Single index Bulk operations are performed in batches
When operating on the same index, the BULK statement can also be changed in the following manner
post test1/_bulk
{"index": {"_id" : "1"}}
{"name":"kaka_bulk"}
{"delete": {"_id":"2"}}
{"create": {"_id":"3"}}
{"name":"kaka_create"}
{"update": {"_id":"1"}}
{"doc": {"name":"kaka_bulk"}}
Copy the code
You can try the results of a single column for yourself, and you can see the difference between single-indexed bulk and multi-indexed BULK.
Bulk size Specifies the optimal bulk size
Bulk requests are loaded into memory. If the volume is too large, performance deteriorates. Therefore, you need to constantly try to determine the optimal bulk size, which should be between 5 and 15MB, and adjust the number of bulk requests based on the current data volume.
Batch read _mGET
The reason is the same as MySQL, as long as the batch within a reasonable range will reduce the cost of network connection, thus improving performance
Note that each JSON file obtained in batches must be separated by commas (,); otherwise, a JSON parsing exception is reported
get /_mget
{
"docs": [{"_index":"test"."_id":"1"},
{"_index":"movies"."_id":"2"}}]Copy the code
Batch search _msearch
post kibana_sample_data_ecommerce/_msearch
{}
{"query": {"match_all": {}},"size": 1} {"index":"kibana_smaple_sample_data_flights"}
{"query": {"match_all": {}},"size": 1}Copy the code
Common error status
The problem | why |
---|---|
Unable to connect | The network is faulty or the cluster is abnormal |
Connection cannot be closed | The network is faulty or the node is faulty |
429 | The Cluster is too Busy |
4xx | Request size error |
500 | Cluster internal error |
Four, inverted index
The inverted index is composed of the word dictionary and the inverted list.
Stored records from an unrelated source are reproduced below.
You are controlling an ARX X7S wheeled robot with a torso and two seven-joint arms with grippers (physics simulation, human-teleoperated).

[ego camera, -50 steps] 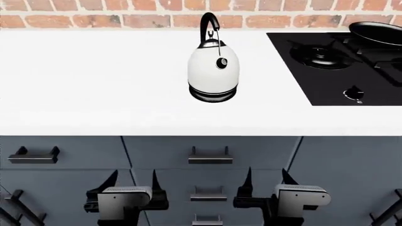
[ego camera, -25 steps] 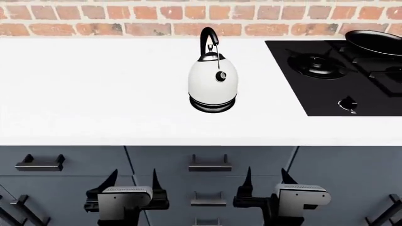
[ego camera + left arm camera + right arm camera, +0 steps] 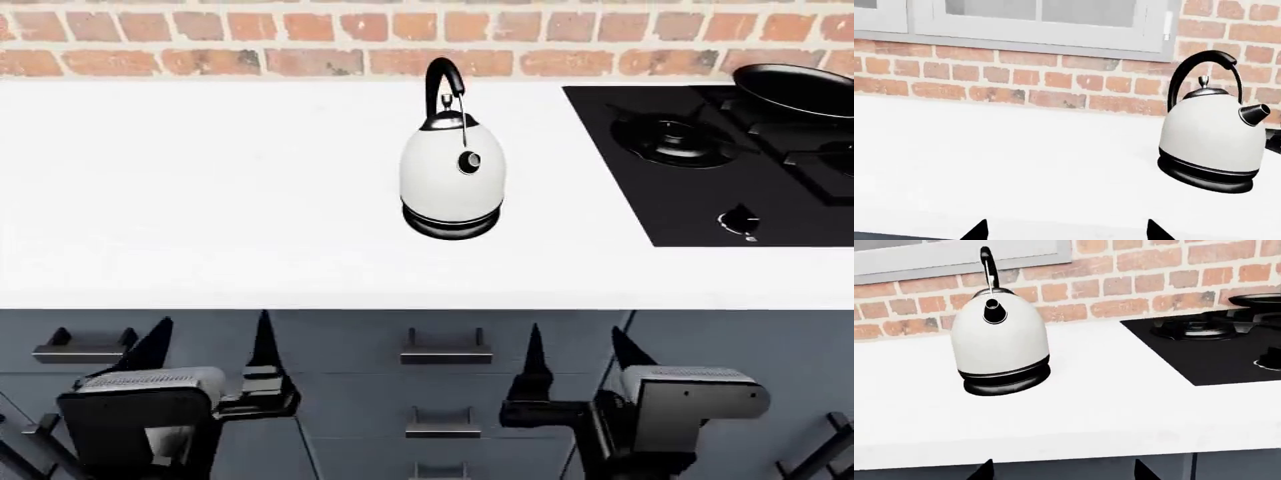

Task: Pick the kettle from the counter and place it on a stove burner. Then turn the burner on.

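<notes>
The white egg-shaped kettle (image 3: 453, 178) with its black arched handle stands upright on the white counter (image 3: 200, 200), left of the black hob. It also shows in the left wrist view (image 3: 1214, 140) and in the right wrist view (image 3: 999, 342). The large round stove burner (image 3: 674, 135) lies in the hob; it shows in the right wrist view too (image 3: 1194, 327). My left gripper (image 3: 207, 345) and right gripper (image 3: 581, 350) are both open and empty, held in front of the cabinet fronts below the counter edge, well short of the kettle.
A black frying pan (image 3: 798, 88) sits on a rear burner at the right. A burner knob (image 3: 738, 220) is at the hob's front. A brick wall (image 3: 267, 50) runs behind the counter. Dark cabinets with drawer handles (image 3: 446, 352) lie under the worktop.
Both arms have risen and spread apart: the left gripper moved left and up, the right gripper up and slightly right. The head view holds steady after tilting earlier. The kettle has not moved.
</notes>
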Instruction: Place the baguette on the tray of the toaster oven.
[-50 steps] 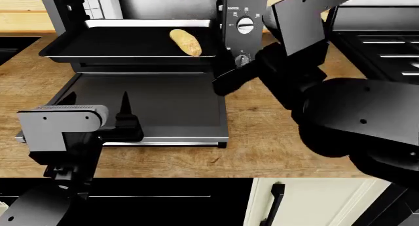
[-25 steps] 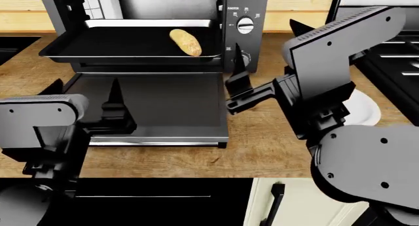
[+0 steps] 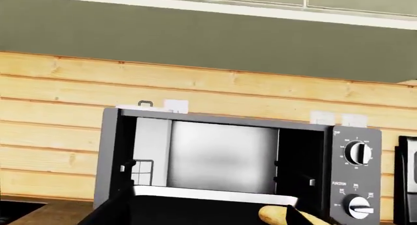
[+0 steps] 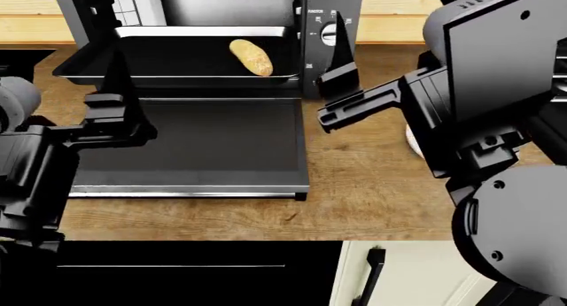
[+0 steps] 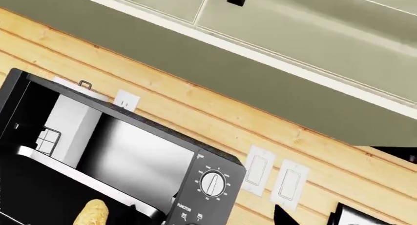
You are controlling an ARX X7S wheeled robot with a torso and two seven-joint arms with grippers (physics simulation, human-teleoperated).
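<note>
The baguette (image 4: 251, 57) lies on the black tray (image 4: 89, 70), right of its middle. The tray sticks out of the open toaster oven (image 4: 330, 54) above the flat door (image 4: 190, 143). The baguette also shows in the left wrist view (image 3: 277, 215) and the right wrist view (image 5: 91, 213). My left gripper (image 4: 78, 64) is open and empty, raised near the tray's front left corner. My right gripper (image 4: 376, 14) is open and empty, in front of the oven's knob panel (image 5: 212, 183). In the head view each shows only one finger.
A white plate (image 4: 412, 141) lies on the wooden counter (image 4: 354, 186) right of the oven, mostly hidden by my right arm. A dark sink edge (image 4: 13, 60) is at the far left. Cabinet fronts (image 4: 381, 273) run below the counter edge. A plank wall stands behind the oven.
Both grippers have risen and moved toward the oven, the left to the tray's left corner, the right up to the control panel. The baguette and tray have not moved.
</note>
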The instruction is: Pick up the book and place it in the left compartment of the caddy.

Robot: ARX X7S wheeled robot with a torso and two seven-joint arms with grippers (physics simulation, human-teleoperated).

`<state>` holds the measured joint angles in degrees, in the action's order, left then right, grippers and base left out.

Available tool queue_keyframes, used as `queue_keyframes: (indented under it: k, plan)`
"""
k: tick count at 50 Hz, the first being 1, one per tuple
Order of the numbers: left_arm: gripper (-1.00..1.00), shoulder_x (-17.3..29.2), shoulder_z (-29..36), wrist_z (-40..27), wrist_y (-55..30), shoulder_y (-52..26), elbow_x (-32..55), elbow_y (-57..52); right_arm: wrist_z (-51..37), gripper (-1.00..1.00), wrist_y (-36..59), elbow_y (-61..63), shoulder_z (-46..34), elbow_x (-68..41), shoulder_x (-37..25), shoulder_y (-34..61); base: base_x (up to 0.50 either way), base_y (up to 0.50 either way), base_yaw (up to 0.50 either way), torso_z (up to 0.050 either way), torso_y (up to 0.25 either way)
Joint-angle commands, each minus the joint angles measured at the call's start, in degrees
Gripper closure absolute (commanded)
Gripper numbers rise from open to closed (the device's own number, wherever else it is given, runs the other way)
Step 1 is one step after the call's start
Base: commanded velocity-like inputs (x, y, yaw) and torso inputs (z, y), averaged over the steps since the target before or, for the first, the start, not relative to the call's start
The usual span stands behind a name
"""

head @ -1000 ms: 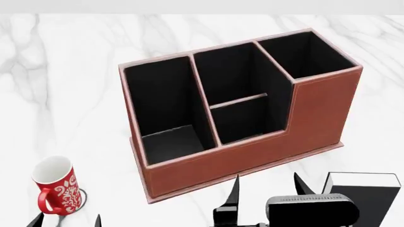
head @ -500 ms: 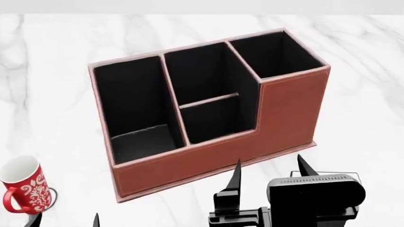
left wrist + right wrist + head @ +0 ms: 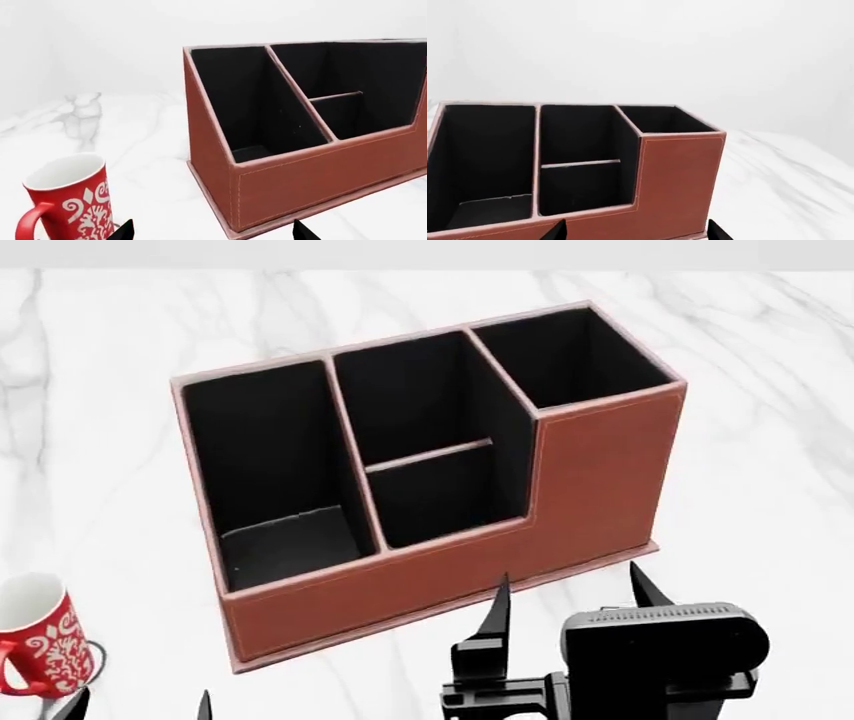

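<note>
The reddish-brown caddy (image 3: 441,580) stands on the white marble table, with its stepped front wall facing me. Its left compartment (image 3: 267,470) is black-lined and holds nothing. The caddy also shows in the left wrist view (image 3: 300,180) and the right wrist view (image 3: 680,175). The book shows in no view now. My right gripper (image 3: 571,590) is open and empty, just in front of the caddy's front wall (image 3: 637,231). My left gripper (image 3: 138,708) is open and empty at the lower left, near the caddy's left front corner (image 3: 213,232).
A red-and-white patterned mug (image 3: 40,640) stands on the table left of the caddy, close to my left gripper; it also shows in the left wrist view (image 3: 73,200). The marble table (image 3: 747,360) extends around the caddy.
The caddy and the mug have shifted left in the head view. The book, seen at the lower right a second ago, no longer shows. Both grippers stay open.
</note>
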<state>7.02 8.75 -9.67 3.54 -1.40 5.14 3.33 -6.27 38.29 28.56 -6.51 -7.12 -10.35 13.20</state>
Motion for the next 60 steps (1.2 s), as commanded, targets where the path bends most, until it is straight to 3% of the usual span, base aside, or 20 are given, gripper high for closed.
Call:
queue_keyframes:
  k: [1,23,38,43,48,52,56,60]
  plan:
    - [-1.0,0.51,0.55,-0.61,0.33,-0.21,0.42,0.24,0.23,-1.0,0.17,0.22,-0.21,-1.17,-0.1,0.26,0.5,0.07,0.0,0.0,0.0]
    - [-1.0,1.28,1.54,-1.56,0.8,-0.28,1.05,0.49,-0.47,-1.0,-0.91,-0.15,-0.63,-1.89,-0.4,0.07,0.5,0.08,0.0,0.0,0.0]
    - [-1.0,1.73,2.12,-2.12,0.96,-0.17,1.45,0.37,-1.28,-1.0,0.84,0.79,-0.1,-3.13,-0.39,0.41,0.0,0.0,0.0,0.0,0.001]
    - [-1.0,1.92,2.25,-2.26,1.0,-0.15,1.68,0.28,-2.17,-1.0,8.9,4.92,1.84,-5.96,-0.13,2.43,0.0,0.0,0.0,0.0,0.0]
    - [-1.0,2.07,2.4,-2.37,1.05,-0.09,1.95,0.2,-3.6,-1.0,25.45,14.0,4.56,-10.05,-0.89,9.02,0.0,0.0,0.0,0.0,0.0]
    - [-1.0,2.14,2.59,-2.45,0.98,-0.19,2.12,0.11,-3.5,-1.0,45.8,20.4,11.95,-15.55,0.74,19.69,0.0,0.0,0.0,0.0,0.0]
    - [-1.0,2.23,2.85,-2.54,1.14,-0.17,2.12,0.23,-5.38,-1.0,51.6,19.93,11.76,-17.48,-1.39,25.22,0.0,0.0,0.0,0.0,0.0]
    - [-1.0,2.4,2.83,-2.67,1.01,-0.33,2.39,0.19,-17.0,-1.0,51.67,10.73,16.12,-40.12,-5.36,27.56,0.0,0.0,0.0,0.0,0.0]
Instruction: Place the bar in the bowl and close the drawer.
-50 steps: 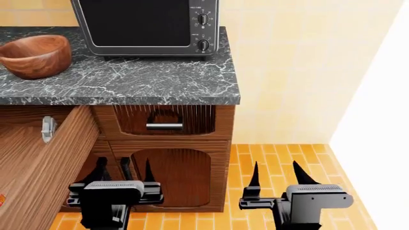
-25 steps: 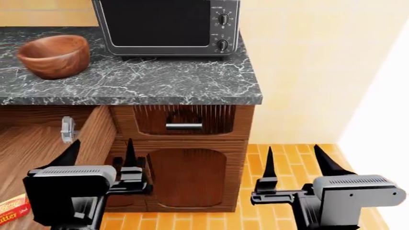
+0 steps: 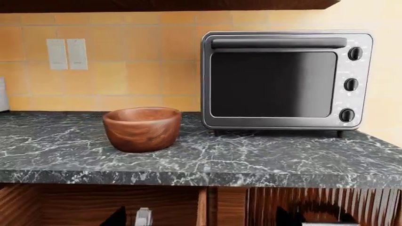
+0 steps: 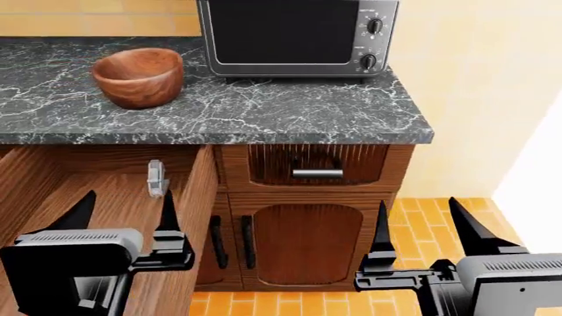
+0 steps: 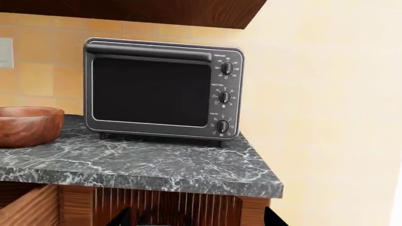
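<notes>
Grey marble counter (image 4: pixel 263 105) carries the bowl (image 4: pixel 139 77) beside a toaster oven (image 4: pixel 299 36), yellow tiled wall (image 3: pixel 125 61) behind. The drawer (image 4: pixel 131 217) hangs open below; my left gripper (image 4: pixel 123 214) and right gripper (image 4: pixel 422 227) both spread, empty.

1 bowl (image 4: pixel 138 77) on bench (image 4: pixel 263 108), up ahead of left tool (image 4: pixel 123 212). 1 toaster oven (image 4: pixel 299 36) w/ 3 knobs. 2 tools, left & right (image 4: pixel 420 222). 1 open drawer (image 4: pixel 114 217). 2 black door handles.
</notes>
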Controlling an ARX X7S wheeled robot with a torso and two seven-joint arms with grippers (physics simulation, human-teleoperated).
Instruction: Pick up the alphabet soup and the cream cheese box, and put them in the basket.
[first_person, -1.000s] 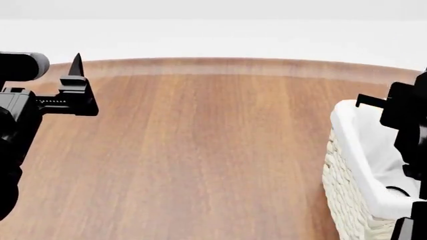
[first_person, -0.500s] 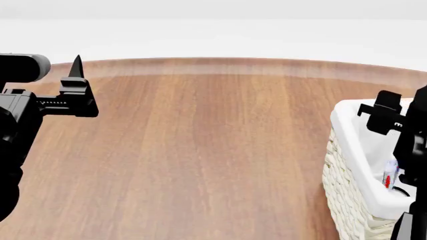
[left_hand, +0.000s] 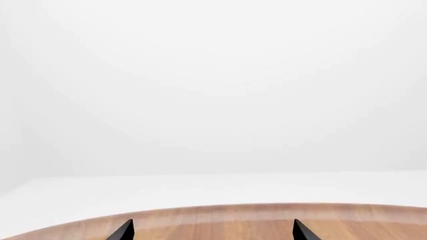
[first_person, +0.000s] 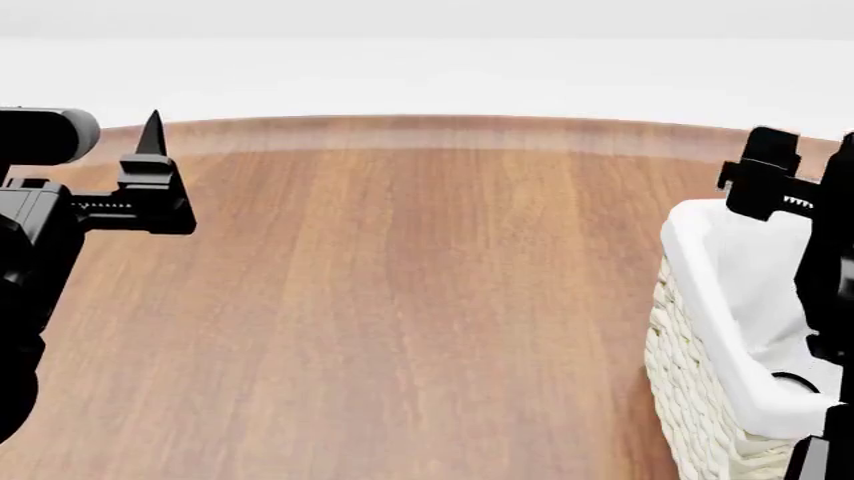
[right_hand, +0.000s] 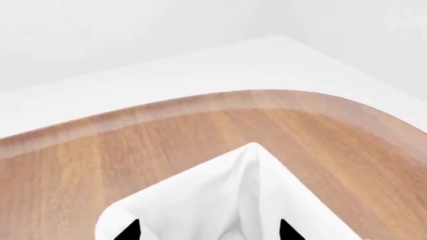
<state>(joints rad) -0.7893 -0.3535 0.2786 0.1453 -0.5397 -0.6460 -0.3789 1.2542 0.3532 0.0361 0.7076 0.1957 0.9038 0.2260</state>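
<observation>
- Wooden surface (first_person: 400, 300), bare at centre, against a plain white background.
- Basket (first_person: 707, 380), cream wicker with white liner, stands at the surface's right edge.
- Right gripper (right_hand: 207, 231) hangs above the basket, jaws apart, empty.
- Left gripper (left_hand: 210, 231) is raised at the left, jaws wide, empty.
- Neither soup nor cheese box is visible; delivery judged probably complete, though the basket's interior is mostly hidden.

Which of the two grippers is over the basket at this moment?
The right gripper, raised above the basket's white-lined far corner. The left gripper hangs over bare table, far from it.
</observation>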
The word dictionary records the words of all documents and records the association of the inverted list of words
The inverted list records the combination of documents corresponding to words, which is composed of inverted index items, including document ID, word frequency TF, position and offset
Case study:
Document ID | The document content |
---|---|
1 | kaka ElasticSearch |
2 | ElasticSearch kaka |
3 | ElasticSearch niuniu |
The inverted list is:
Document ID | Word frequency | location | The offset |
---|---|---|---|
1 | 1 | 1 | 10, 10 > < |
2 | 1 | 0 | < 0, 13 > |
3 | 1 | 0 | < 0, 13 > |
ElasticSearch can set its own inverted index for each field in a JSON document, or specify that some fields are not inverted indexed
If you do not do inverted index, although you can save storage space, but the field cannot be searched
5. Use Analyzer for word segmentation
The process of converting an entire text into a series of words is called a participle
Analysis is implemented through Analyzer, either through ElasticSearch’s built-in Analyzer or using custom Analyzer
In addition to converting this entry on write, the same parser is used to analyze query statements
Example: ElasticSearch Kaka
The word has been converted to elasticSearch and kaka. Note that the word has been converted to lower case
The composition of the Analyzer
Character Fiters: For raw text processing, such as removing HTML
Tokenizer: Shards words according to rules
Token Filter: Process the segmented words, convert them to lowercase, remove stopWords and add synonyms
ElasticSearch’s built-in word splitter
# Standard Analyzer - Default word Analyzer, word segmentation, lowercase processing
Split words only, and lower case words
get _analyze
{
"analyzer":"standard"."text":"If you don't expect quick success, you'll get a pawn every day"
}
# Simple Analyzer - According to non-letter sharding (symbols are filtered), lowercase processing
# Split by non-letter (e.g., between letters), all non-letter (e.g., 2 below) are removed
get _analyze
{
"analyzer" :"simple"."text":"3 If you don't expect quick success, you'll get a pawn every day kaka-niuniu"
}
# Whitespace Analyzer - Split by space, no lower case
# just split by space, nothing else
get _analyze
{
"analyzer":"whitespace"."text":"3 If you don't expect quick success, you'll get a pawn every day"
}
# Stop Analyzer - Lower case processing, Stop word filtering (the, a, is)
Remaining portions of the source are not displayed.